- [WHAT THE TASK REQUIRES]: Only the number is wanted: how many lines of these entries contain the word "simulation"?

MATERIALS PROVIDED below:

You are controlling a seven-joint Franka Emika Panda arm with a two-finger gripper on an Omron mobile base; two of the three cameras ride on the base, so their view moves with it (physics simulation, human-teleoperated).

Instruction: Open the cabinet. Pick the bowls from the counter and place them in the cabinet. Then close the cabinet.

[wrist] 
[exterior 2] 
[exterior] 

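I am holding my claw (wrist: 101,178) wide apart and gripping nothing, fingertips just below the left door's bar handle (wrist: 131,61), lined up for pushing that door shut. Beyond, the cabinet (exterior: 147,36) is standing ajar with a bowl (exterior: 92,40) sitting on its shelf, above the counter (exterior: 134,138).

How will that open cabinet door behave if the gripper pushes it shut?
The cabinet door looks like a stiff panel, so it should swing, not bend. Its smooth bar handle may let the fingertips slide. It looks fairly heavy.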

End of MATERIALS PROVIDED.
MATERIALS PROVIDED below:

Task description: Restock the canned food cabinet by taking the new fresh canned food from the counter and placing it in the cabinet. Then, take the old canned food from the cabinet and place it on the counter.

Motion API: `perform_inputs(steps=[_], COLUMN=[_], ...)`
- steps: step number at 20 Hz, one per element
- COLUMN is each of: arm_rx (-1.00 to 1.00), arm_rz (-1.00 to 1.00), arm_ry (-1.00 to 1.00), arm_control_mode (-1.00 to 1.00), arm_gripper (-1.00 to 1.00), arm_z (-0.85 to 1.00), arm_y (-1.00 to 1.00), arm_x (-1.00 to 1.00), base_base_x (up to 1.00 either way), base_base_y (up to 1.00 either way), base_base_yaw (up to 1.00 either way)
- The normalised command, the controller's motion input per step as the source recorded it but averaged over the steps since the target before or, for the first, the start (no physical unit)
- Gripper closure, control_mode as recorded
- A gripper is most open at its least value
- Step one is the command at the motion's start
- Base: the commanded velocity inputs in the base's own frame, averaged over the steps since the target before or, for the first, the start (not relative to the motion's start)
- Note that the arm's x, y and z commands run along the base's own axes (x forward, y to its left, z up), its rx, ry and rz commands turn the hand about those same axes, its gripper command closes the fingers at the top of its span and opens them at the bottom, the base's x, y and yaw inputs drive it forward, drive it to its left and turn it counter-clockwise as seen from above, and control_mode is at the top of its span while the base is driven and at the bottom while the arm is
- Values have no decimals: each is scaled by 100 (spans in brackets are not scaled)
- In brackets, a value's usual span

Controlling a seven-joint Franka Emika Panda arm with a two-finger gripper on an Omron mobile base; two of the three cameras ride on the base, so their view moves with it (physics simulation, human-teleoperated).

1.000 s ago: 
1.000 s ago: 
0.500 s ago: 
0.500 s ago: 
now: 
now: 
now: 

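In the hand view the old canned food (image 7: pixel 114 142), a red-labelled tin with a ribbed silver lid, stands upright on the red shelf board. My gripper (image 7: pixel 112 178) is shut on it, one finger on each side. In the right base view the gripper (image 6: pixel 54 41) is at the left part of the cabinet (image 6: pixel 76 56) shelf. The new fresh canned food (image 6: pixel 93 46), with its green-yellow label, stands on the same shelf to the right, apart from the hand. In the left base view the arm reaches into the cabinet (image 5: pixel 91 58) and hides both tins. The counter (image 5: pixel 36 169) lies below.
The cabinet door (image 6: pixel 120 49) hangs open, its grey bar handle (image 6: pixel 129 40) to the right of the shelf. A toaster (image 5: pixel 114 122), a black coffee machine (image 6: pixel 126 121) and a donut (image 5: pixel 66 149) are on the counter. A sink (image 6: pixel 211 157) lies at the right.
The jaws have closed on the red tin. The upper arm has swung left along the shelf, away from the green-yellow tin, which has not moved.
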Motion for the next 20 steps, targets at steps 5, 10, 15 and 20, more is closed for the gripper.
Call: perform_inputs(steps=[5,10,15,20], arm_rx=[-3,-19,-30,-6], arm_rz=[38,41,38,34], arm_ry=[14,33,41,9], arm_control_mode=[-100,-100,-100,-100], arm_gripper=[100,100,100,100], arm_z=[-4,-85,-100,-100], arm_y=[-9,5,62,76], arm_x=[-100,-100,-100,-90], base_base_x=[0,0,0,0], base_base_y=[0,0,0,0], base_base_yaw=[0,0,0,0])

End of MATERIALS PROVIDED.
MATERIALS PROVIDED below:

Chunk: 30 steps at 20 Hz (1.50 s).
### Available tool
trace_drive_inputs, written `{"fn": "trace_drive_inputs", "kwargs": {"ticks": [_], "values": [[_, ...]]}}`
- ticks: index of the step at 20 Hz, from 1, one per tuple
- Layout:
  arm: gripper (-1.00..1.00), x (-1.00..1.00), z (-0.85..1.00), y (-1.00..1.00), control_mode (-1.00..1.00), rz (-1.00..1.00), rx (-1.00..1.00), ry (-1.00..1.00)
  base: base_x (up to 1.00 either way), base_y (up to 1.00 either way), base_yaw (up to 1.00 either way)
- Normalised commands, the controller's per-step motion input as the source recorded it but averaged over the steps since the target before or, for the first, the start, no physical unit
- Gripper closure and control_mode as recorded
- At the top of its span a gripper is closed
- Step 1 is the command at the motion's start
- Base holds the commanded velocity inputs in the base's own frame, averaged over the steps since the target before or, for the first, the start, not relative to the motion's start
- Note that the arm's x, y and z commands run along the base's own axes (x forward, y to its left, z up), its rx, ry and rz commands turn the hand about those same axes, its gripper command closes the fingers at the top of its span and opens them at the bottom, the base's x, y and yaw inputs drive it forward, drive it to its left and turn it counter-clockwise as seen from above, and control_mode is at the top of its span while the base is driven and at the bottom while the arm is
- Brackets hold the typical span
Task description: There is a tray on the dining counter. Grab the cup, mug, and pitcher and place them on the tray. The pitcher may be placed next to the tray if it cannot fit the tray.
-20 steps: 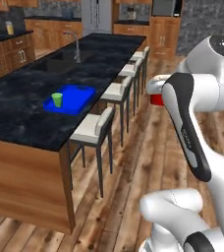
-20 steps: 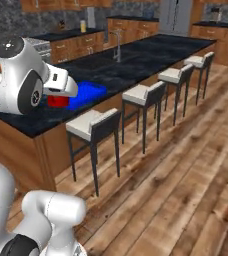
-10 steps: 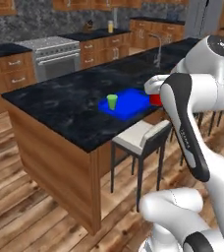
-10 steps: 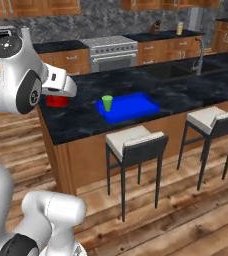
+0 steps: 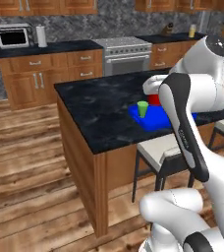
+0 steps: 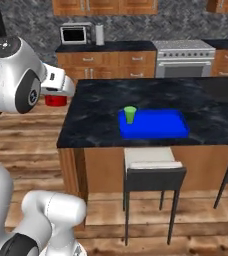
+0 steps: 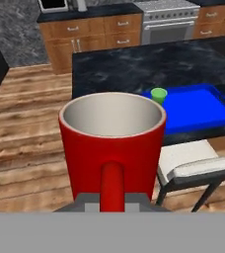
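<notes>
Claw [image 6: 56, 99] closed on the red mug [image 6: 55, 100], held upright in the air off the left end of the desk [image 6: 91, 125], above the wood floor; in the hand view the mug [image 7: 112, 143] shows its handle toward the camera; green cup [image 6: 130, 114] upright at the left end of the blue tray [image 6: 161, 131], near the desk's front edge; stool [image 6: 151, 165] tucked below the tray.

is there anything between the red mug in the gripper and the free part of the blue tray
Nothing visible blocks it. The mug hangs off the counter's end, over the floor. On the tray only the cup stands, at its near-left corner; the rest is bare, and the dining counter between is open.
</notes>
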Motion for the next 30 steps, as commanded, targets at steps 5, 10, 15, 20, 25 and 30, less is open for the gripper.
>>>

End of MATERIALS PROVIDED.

- [EXPECTED ANSWER]: 2